*What the task asks:* Look through the records below and collect all lines that hold the string "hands".

[Stored data entries]
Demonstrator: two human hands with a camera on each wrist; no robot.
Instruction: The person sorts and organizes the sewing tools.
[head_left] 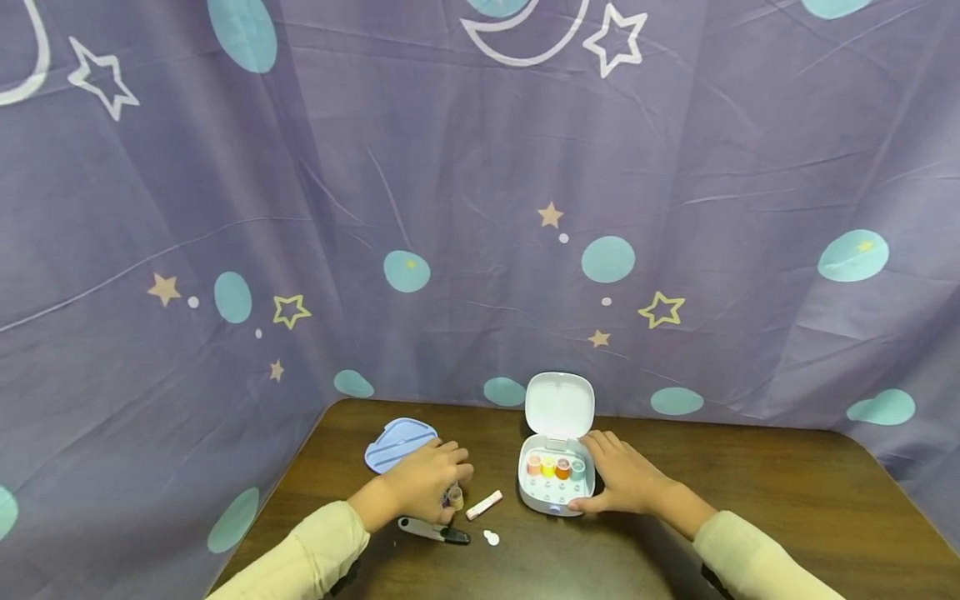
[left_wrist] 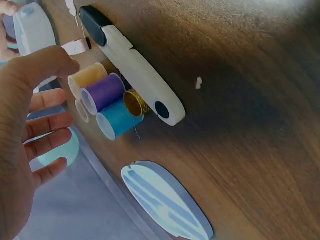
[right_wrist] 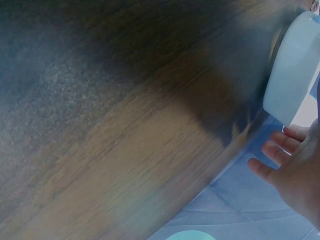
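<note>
A: What lies by each hand in the head view?

B: On the left, a tan spool [head_left: 456, 498] peeks out below the left hand [head_left: 423, 479], close to the thumb. Further right, the right hand [head_left: 622, 475] spans the right end of the open sewing box [head_left: 531, 498], thumb at the near corner, fingers along the far side.

A: How would that box handle?

B: Light and stiff, I'd judge, with smooth plastic walls that could slide. The side walls look the best hold; the raised lid would strain its hinge. Four small spools [head_left: 550, 468] stand inside, so I'd keep it level.

A: And the left wrist view?

B: The tan spool is the rightmost, then a purple spool [left_wrist: 103, 93], then a blue spool [left_wrist: 120, 120], with a gold thimble [left_wrist: 135, 103] on their near side, beside a capped tool [left_wrist: 140, 75]. The fingers are parted and seem to hold nothing; whether the thumb touches the tan spool, I can't tell.

A: Where would you grip a spool?

B: By its end rims: light, firm, probably quick to roll, and the thread may slip.

A: The right wrist view?

B: Loosely bent fingers reach the box's far corner. The thumb is hidden, so I can't judge how firm that hold is.
</note>
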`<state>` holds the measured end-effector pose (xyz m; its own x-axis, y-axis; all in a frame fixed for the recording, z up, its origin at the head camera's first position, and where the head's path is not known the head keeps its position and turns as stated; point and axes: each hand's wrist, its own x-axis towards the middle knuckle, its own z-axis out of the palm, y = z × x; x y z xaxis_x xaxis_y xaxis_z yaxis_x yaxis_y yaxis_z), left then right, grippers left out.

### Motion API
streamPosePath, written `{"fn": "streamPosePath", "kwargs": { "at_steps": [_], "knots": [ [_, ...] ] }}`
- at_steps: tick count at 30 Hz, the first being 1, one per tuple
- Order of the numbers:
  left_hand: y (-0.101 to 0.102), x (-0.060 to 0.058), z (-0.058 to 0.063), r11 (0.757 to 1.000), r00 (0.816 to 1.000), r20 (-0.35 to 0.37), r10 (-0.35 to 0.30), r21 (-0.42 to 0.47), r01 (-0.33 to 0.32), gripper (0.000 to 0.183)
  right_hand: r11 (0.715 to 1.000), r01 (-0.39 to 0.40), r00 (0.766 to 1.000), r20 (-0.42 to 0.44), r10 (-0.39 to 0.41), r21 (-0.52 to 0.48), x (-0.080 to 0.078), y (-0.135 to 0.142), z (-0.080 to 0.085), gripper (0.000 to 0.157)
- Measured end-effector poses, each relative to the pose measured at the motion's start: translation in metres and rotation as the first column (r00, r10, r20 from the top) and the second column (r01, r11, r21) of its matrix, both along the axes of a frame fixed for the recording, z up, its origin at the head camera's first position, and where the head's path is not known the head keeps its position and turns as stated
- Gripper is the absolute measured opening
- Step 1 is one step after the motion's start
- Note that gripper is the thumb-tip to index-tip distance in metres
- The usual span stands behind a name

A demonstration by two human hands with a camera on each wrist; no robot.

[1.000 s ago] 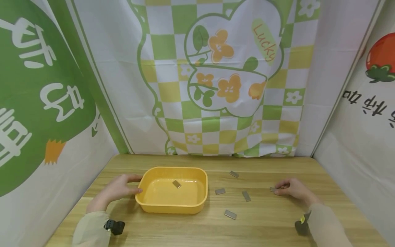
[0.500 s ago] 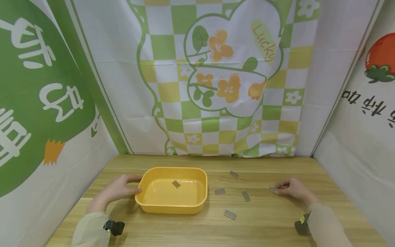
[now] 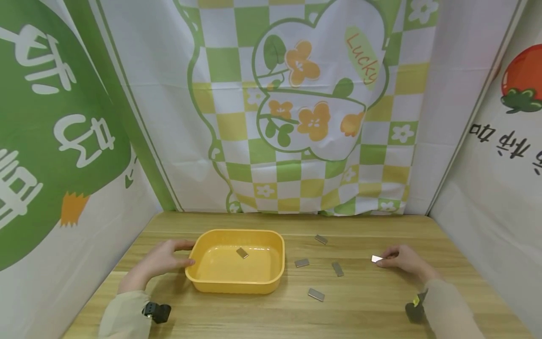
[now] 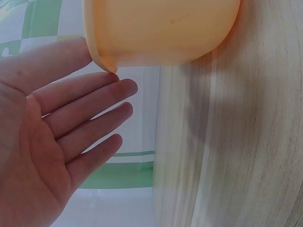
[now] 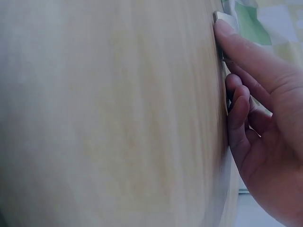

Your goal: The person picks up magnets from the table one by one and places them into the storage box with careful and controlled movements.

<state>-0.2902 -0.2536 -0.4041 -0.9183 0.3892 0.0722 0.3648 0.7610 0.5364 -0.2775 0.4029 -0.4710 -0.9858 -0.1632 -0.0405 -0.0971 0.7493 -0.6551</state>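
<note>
My left hand (image 3: 163, 258) is at the left end of a yellow plastic box (image 3: 235, 286). Its thumb overlaps the rim, and in the left wrist view the fingers (image 4: 90, 109) are extended, the nearest right at the box's rim. At the right of the table, my right hand (image 3: 404, 260) pinches a small silver rectangular block (image 3: 376, 259) between thumb and forefinger. The other fingers (image 5: 239, 109) are bent close to the wood in the right wrist view. Inside the box lies a similar block (image 3: 242, 253).
Several more grey rectangular blocks lie apart on the wooden table (image 3: 364, 310) between the box and my right hand, one block (image 3: 316, 294) nearest the front. A checked cloth (image 3: 305, 183) hangs behind the table, with printed cloths on both sides.
The block in my right hand has tilted and now shines bright white; before, it looked dull grey. The left hand, the box and the other blocks have stayed in place.
</note>
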Motion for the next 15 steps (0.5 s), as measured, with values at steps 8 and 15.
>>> {"fn": "streamPosePath", "kwargs": {
  "at_steps": [8,15],
  "knots": [
    [0.0006,0.0,0.0001,1.0,1.0,-0.01,0.002,-0.006,-0.002,0.055,0.999,0.013,1.0,-0.009,-0.013,0.039,0.0002,0.0013,0.0011,0.027],
    [-0.0002,-0.0013,-0.0008,1.0,1.0,-0.012,-0.001,-0.01,0.001,0.055,1.0,0.009,1.0,-0.011,-0.008,0.025,0.0032,-0.0004,0.003,0.027]
  ]
}}
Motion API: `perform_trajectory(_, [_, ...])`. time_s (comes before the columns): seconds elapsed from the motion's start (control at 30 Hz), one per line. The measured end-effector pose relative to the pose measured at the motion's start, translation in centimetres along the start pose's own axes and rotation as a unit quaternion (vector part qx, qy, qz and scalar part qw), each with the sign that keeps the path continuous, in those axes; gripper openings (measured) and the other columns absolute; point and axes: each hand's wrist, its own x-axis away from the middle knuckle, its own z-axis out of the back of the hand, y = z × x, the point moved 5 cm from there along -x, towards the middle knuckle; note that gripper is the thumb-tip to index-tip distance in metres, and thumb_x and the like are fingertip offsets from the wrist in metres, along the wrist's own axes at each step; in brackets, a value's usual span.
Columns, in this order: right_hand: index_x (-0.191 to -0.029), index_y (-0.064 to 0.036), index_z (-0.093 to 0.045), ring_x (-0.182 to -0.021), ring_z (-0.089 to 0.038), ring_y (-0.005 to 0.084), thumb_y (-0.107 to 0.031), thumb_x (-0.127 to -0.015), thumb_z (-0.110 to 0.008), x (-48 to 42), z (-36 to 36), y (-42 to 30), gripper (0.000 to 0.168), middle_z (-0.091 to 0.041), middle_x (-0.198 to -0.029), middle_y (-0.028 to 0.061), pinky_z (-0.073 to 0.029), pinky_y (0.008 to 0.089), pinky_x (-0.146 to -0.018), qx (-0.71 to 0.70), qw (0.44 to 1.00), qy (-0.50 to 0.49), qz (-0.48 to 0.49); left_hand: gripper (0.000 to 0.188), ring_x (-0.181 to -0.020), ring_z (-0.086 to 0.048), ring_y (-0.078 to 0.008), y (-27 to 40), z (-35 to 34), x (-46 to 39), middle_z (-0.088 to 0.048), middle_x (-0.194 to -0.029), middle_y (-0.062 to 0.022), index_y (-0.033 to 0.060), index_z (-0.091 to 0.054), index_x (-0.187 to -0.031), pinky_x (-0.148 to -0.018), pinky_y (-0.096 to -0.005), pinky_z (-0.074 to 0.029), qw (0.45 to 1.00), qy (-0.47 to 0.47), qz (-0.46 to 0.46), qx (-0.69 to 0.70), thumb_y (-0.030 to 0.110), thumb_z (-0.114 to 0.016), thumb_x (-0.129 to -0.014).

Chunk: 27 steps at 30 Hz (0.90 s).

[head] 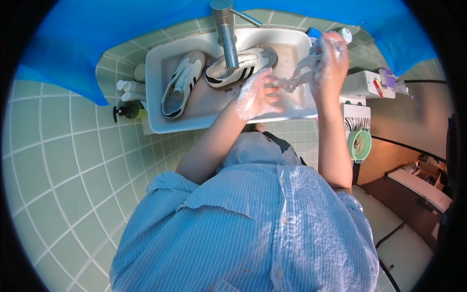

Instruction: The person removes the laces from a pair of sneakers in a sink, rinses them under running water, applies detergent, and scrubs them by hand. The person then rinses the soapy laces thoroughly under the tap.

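Soapy shoelaces (304,71) hang in a wet bundle from my right hand (332,64), which is raised over the sink's right end. Some strands trail down to the left, close to the fingertips of my left hand (259,95). Suds cover that hand and its fingers are apart; I cannot tell if they touch the laces. Below is a white sink (157,122) with cloudy grey, sudsy water. One white sneaker with black stripes (184,84) leans at the left end. The other striped sneaker (251,65) lies on its side under the faucet, its opening to the left.
A metal faucet (228,43) juts over the sink's middle. Pump bottles (131,87) and a dark-topped dispenser (129,110) stand at the left. To the right are a white cabinet (361,84) and a green basin (359,146). Blue sheeting (146,18) hangs behind.
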Motion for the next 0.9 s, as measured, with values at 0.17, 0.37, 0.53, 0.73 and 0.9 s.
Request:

*Task result:*
Demonstrator: two human hands with a camera on each wrist; no robot.
A demonstration by two human hands with a camera on each wrist; no robot.

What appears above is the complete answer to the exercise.